Horowitz was one of a contingent of creditors who, in order to
recover their losses, were going to become shareholders in Peregrine Systems, a
San Diego-based software company about to emerge from 11 months of operating
under Chapter 11 bankruptcy protection. They needed a new board to steer the
company down the bumpy post-bankruptcy path. At 68, Hirschfield is a veteran
chief executive and director who has spent a major part of his career turning
around troubled companies, starting with Columbia Pictures in the 1970s. Before
long, he found himself agreeing to at least think about joining the board.
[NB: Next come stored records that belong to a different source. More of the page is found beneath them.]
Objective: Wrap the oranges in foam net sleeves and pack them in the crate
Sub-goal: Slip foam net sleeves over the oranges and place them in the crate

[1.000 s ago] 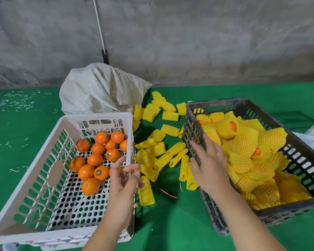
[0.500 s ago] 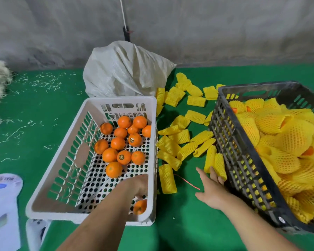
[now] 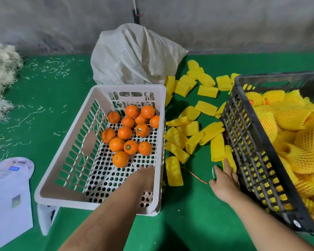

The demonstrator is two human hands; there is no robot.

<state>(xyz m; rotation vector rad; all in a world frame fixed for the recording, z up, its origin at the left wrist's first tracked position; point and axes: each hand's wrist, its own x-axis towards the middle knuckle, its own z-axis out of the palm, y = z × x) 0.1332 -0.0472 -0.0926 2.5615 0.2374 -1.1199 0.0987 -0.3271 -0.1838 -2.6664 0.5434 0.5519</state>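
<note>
Several bare oranges (image 3: 124, 133) lie at the far end of the white perforated basket (image 3: 74, 187). My left hand (image 3: 145, 176) reaches down into the basket's near right corner; its fingers point away and are hidden, so I cannot see whether it holds anything. Loose yellow foam net sleeves (image 3: 188, 127) are scattered on the green mat between the basket and the black crate (image 3: 248, 147). With straight fingers, my right hand (image 3: 223, 182) touches the sleeve (image 3: 229, 158) that leans on the crate's wall. Wrapped oranges (image 3: 297, 138) fill the crate.
A white woven sack (image 3: 134, 57) stands behind the basket. White paper packaging (image 3: 7, 196) lies at the near left, and a pile of pale straw (image 3: 0, 78) at the far left. A thin red wire (image 3: 194, 175) lies on the mat (image 3: 188, 223) between my hands.
My left hand dropped into the basket's near corner; the orange seen beside it half a second ago is hidden now. My right hand came off the crate's wall down to the sleeves.
</note>
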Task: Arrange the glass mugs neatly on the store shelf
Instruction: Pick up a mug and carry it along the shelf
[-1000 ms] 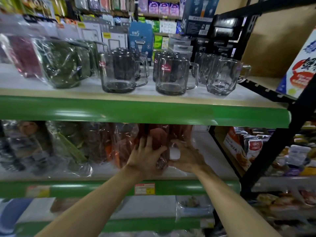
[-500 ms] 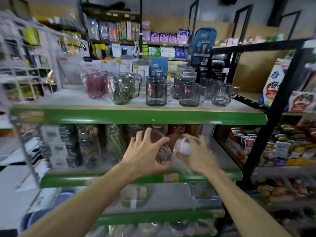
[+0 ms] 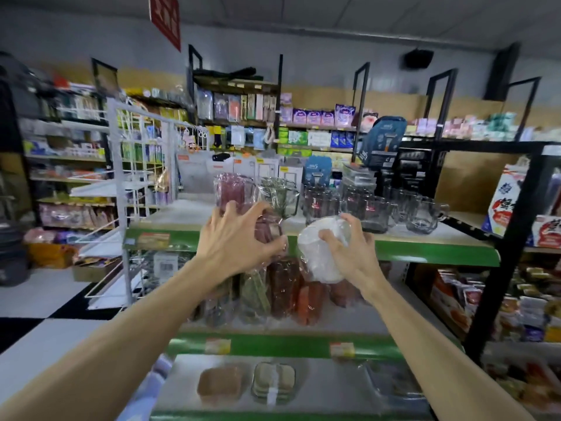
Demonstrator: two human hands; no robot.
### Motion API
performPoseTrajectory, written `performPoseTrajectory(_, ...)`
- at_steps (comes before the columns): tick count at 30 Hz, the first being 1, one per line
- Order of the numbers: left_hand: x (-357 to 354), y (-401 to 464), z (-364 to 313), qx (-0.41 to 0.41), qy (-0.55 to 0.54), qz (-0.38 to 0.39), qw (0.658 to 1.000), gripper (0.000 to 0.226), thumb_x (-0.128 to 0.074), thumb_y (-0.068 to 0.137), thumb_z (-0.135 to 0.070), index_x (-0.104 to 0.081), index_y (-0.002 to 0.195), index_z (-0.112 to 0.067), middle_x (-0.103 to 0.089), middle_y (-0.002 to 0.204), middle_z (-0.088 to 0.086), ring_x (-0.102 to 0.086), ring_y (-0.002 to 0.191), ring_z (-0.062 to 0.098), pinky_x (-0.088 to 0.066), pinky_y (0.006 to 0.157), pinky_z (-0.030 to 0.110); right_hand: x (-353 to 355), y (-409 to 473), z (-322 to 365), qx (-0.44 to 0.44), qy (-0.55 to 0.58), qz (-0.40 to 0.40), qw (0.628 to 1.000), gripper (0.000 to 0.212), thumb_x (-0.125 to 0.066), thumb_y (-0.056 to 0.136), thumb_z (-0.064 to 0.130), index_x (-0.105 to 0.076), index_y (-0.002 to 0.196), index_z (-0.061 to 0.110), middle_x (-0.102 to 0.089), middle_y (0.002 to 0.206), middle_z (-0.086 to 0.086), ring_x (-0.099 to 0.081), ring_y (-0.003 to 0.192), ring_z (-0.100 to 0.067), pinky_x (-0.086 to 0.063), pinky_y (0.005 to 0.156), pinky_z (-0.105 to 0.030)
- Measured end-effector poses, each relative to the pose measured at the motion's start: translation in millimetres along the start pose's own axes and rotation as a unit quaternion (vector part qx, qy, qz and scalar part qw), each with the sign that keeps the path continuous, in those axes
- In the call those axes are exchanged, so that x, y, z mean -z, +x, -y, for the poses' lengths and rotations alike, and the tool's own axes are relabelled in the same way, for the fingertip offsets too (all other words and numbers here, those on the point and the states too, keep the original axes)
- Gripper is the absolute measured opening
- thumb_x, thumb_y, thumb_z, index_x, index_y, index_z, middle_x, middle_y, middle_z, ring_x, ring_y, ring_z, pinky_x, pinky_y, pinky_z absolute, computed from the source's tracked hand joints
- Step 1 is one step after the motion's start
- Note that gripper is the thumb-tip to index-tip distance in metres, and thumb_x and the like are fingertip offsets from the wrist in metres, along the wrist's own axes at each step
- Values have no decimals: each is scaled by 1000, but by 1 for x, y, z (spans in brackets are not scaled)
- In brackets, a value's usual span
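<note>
My left hand grips a plastic-wrapped reddish mug, held in front of the green edge of the top shelf. In my right hand is a white plastic-wrapped mug, tilted, at the same height. On the top shelf stand a wrapped pink mug, a wrapped green mug and several clear glass mugs in rows to the right. More wrapped coloured mugs fill the shelf below.
A black metal rack with boxed goods stands close on the right. A white wire rack stands on the left beside the aisle floor. The bottom shelf holds flat packed items. Further shelves of goods line the back wall.
Both hands have lifted a wrapped mug each out of the middle shelf up to the top shelf's edge. The view has pulled back and risen.
</note>
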State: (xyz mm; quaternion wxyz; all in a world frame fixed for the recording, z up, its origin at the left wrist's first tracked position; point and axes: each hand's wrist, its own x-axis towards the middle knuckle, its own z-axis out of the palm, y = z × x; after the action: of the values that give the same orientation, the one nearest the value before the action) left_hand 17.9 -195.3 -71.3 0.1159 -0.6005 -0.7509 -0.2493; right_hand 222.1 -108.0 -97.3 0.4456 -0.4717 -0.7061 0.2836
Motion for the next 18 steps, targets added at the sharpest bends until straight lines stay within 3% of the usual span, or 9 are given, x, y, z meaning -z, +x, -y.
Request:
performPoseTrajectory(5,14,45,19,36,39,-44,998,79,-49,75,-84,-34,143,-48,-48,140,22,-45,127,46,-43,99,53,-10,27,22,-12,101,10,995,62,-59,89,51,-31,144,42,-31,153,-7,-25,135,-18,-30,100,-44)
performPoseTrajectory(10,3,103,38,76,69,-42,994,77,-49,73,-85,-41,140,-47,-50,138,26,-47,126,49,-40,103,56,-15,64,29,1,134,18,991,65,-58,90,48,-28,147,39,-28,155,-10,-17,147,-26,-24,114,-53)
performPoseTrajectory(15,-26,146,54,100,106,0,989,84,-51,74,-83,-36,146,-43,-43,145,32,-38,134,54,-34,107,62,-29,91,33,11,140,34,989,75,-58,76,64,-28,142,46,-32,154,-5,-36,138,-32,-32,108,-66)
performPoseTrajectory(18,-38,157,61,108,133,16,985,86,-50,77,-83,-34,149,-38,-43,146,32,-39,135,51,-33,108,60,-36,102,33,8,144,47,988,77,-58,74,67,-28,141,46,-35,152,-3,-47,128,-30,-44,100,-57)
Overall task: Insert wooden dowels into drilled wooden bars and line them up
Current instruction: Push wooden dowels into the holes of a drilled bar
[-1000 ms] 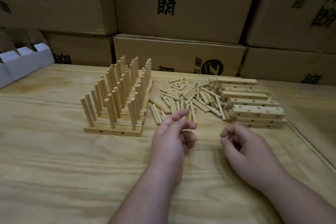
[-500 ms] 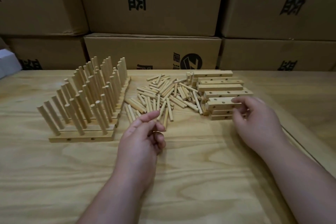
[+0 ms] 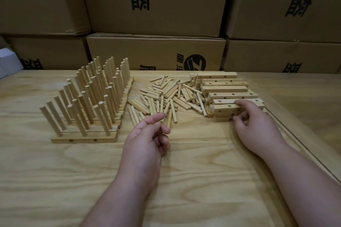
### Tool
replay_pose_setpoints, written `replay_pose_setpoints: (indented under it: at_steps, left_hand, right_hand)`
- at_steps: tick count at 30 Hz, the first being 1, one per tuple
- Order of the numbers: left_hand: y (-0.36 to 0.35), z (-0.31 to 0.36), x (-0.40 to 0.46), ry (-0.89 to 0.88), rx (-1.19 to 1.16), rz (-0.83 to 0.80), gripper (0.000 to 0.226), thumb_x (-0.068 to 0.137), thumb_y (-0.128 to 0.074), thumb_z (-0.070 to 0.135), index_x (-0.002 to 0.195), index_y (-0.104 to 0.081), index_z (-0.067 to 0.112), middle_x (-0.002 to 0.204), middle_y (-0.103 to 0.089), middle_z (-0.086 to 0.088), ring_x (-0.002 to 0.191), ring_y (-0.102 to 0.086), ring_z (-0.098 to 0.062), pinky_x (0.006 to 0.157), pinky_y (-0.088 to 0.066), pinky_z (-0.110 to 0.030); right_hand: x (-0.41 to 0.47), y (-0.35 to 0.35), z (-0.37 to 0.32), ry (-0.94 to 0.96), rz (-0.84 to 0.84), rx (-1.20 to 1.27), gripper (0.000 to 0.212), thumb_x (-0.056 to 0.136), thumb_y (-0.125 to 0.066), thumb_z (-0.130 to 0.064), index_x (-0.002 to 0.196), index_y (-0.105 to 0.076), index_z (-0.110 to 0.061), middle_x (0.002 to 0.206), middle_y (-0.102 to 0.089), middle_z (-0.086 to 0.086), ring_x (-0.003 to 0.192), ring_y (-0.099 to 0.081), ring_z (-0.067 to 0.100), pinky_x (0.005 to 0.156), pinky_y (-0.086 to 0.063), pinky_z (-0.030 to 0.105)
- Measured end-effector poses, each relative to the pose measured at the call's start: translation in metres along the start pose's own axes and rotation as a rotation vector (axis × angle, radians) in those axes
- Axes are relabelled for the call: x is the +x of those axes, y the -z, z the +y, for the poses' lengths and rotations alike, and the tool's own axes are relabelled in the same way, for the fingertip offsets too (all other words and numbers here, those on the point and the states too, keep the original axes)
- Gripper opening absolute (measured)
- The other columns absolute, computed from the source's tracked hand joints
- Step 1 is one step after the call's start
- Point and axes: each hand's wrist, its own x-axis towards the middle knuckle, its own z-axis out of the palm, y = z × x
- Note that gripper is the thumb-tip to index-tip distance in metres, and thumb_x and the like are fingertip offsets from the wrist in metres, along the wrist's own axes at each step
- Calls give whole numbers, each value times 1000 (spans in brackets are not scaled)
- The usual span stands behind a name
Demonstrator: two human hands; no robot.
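Both my forearms are bare all the way down from the bottom edge of the view; no sleeve or cuff shows on either. My left hand (image 3: 145, 140) wears nothing: no glove, ring, or band at the wrist. My right hand (image 3: 255, 125) is just as plain, with a bare wrist. My fingernails look short, though they are too small to tell more.
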Motion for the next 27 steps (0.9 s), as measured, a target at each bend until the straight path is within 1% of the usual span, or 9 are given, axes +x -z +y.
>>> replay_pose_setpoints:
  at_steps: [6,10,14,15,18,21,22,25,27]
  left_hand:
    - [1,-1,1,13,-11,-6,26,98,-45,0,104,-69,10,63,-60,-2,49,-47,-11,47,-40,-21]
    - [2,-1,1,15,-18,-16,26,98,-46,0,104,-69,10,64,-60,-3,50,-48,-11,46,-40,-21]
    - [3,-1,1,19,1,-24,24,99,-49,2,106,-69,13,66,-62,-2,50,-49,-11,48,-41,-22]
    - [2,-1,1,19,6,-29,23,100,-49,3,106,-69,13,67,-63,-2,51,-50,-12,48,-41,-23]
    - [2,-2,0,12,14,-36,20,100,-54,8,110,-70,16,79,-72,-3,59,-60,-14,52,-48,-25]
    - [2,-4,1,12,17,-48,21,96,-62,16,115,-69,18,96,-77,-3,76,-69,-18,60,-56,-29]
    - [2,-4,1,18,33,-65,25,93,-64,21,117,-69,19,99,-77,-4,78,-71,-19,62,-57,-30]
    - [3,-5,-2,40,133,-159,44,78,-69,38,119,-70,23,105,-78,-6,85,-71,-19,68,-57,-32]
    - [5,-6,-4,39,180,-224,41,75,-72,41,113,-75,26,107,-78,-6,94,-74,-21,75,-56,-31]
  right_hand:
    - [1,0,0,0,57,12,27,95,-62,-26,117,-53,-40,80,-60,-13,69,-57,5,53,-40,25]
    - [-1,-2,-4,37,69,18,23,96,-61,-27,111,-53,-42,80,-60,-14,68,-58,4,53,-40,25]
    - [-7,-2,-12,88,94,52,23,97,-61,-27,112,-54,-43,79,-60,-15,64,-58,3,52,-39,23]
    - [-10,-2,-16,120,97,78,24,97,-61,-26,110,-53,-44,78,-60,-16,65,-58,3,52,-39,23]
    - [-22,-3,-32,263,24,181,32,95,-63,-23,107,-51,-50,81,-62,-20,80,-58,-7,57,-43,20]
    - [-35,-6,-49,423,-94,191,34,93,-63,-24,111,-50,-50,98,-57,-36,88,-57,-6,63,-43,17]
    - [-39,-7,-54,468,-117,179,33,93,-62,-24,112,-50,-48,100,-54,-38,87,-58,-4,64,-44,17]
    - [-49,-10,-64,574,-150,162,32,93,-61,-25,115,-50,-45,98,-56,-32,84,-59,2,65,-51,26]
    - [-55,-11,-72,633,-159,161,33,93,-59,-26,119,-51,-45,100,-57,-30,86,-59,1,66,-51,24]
What Hirschfield would face at Peregrine was a company that was down to 600
employees—from 1,700 before the bankruptcy—and that had been forced to trade on
the pink sheets since Nasdaq delisted its stock in late August 2002 for failing
to comply with a number of exchange requirements, including submission of
audited financial results. The problems had begun when the Securities and
Exchange Commission and the Department of Justice alleged a case of accounting
fraud. Three former top executives admitted to overstating revenues by $509
million over a 33-month period, including inventing $225 million of software
sales that never took place. The company reported revenues of $441.2 million in
the fiscal year ended March 31, 2002, but had to restate its earnings for 2000,
2001 and 2002, which turned its profits into large losses. For 18 months before
the creditors took over two-thirds of the ownership (former shareholders
retained the balance), the business had done well; orders were flowing in,
and the company expected to turn an anticipated $8.2 million loss in 2004
into a $44 million profit by 2007. In order to realize that potential, Peregrine
needed the help of strong directors who would be able to complete the
restatement of financial results, negotiate a final legal settlement, rebuild
confidence among customers, and seek a re-listing for the stock.